* DATA EXCERPT:
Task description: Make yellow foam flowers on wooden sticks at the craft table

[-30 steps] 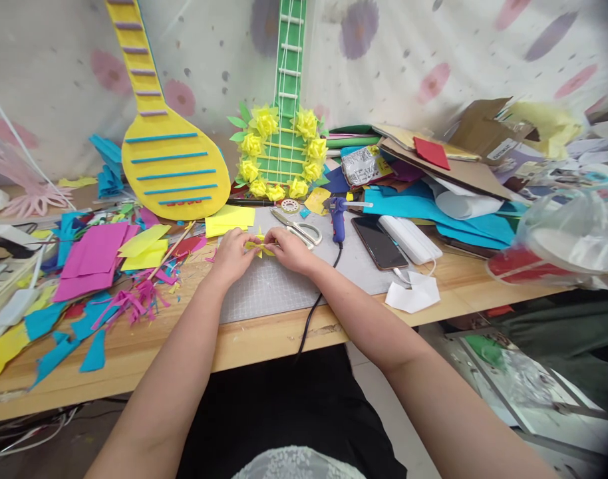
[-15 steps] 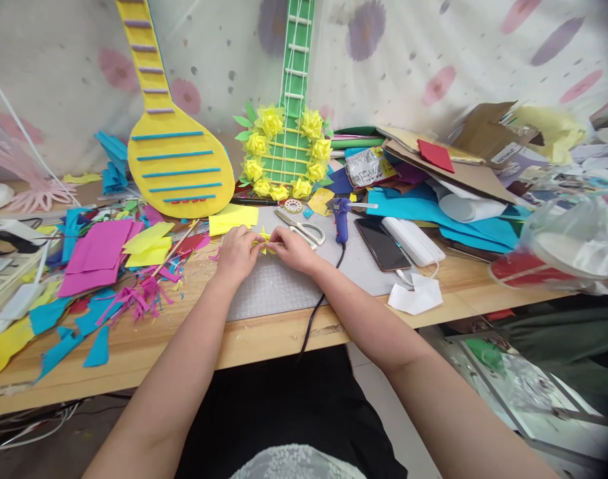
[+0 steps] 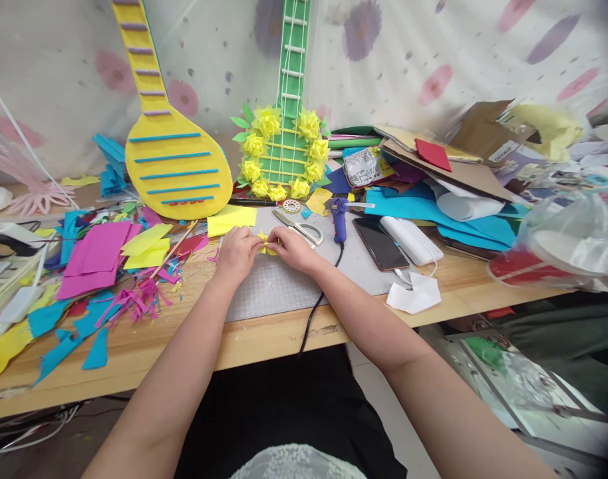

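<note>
- While the left hand (image 3: 237, 254), curled nearly closed, pinches a yellow paper flower (image 3: 263, 235), the right hand (image 3: 294, 249), likewise curled, pinches its opposite side.
- Flower: over grey cutting mat (image 3: 264, 293), near scissors (image 3: 295, 225).

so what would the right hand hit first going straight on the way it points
The right hand would meet the yellow paper first, then probably the left hand, though depth is unclear.

White lacy fabric (image 3: 298, 462) meets plain black clothing (image 3: 284, 402).
</note>
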`<state>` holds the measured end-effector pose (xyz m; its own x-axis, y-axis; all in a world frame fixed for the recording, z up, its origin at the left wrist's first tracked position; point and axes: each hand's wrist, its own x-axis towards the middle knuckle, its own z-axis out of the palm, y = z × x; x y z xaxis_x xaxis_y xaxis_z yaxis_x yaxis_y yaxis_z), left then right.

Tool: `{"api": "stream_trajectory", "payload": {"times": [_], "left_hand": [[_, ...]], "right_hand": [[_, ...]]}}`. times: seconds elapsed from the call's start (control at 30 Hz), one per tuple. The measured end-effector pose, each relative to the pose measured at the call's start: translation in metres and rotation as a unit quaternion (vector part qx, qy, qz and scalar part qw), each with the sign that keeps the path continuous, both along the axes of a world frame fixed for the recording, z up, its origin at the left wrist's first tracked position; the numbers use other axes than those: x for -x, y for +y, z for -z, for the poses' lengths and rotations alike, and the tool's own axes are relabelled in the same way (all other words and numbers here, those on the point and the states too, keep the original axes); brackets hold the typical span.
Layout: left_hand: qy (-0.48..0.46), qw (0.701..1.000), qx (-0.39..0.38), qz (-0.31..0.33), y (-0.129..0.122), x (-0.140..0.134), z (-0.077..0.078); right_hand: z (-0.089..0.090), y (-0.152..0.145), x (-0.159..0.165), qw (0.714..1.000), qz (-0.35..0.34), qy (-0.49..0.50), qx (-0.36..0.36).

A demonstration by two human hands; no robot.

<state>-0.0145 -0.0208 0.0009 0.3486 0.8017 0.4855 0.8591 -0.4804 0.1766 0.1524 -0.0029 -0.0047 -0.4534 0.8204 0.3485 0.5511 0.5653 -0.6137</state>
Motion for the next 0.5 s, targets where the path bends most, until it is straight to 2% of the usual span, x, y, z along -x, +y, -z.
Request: {"api": "stream_trajectory", "payload": {"times": [0.2, 0.5], "left_hand": [[0.017, 1.000, 0.005, -0.012, -0.0024, -0.0012, -0.0033], [-0.014, 0.999, -0.001, -0.029, -0.0033, -0.0002, -0.0063]], "right_hand": [[-0.0031, -0.0007, -0.0006, 1.000, 0.005, -0.011, 0.004], [-0.0021, 0.0011, -0.0019, 1.000, -0.009, -0.009, -0.001]]}}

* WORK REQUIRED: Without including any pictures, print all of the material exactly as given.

* ANSWER SECTION:
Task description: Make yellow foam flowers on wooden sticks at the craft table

[-30 steps] 
[-15 steps] 
[+0 steps] 

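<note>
- While the left hand (image 3: 237, 254), curled nearly closed, pinches a yellow paper flower (image 3: 263, 235), the right hand (image 3: 294, 249), likewise curled, pinches its opposite side.
- Flower: over grey cutting mat (image 3: 264, 293), near scissors (image 3: 295, 225).

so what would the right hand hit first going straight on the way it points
The right hand would meet the yellow paper first, then probably the left hand, though depth is unclear.

White lacy fabric (image 3: 298, 462) meets plain black clothing (image 3: 284, 402).
</note>
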`<state>` holds the measured end-effector pose (xyz m; its own x-axis, y-axis; all in a world frame fixed for the recording, z up, its origin at the left wrist's first tracked position; point and axes: each hand's wrist, its own x-axis towards the middle knuckle, its own z-axis out of the palm, y = z × x; x y z xaxis_x xaxis_y xaxis_z yaxis_x yaxis_y yaxis_z), left then right.

Tool: `{"api": "stream_trajectory", "payload": {"times": [_], "left_hand": [[_, ...]], "right_hand": [[_, ...]]}}`. times: seconds elapsed from the call's start (control at 30 Hz), one per tuple. The measured end-effector pose, each relative to the pose measured at the call's start: translation in metres and rotation as a unit quaternion (vector part qx, qy, qz and scalar part qw), each with the sign that keeps the path continuous, both along the axes of a world frame fixed for the recording, z up, its origin at the left wrist's first tracked position; the numbers use other axes than those: x for -x, y for +y, z for -z, for the poses' lengths and rotations alike, and the tool's own axes are relabelled in the same way (all other words and numbers here, those on the point and the states too, keep the original axes); brackets hold the typical span.
Layout: left_hand: qy (-0.48..0.46), qw (0.701..1.000), qx (-0.39..0.38), qz (-0.31..0.33), y (-0.129..0.122), x (-0.140..0.134), z (-0.077..0.078); right_hand: z (-0.089..0.090), y (-0.152..0.145), x (-0.159..0.165), qw (0.714..1.000), qz (-0.35..0.34), qy (-0.49..0.50), qx (-0.36..0.36).

A demonstration by two human hands; no robot.

<state>-0.0145 -0.0208 0.0009 0.3486 0.8017 0.4855 0.8591 -0.4804 0.1766 0.1524 -0.0029 -0.0047 -0.4534 0.8204 0.3485 0.5511 0.5653 -0.6137</state>
Motion for the next 0.5 s, targets where the path bends most, until it is straight to 2% of the usual span, x, y, z along -x, +y, -z.
Request: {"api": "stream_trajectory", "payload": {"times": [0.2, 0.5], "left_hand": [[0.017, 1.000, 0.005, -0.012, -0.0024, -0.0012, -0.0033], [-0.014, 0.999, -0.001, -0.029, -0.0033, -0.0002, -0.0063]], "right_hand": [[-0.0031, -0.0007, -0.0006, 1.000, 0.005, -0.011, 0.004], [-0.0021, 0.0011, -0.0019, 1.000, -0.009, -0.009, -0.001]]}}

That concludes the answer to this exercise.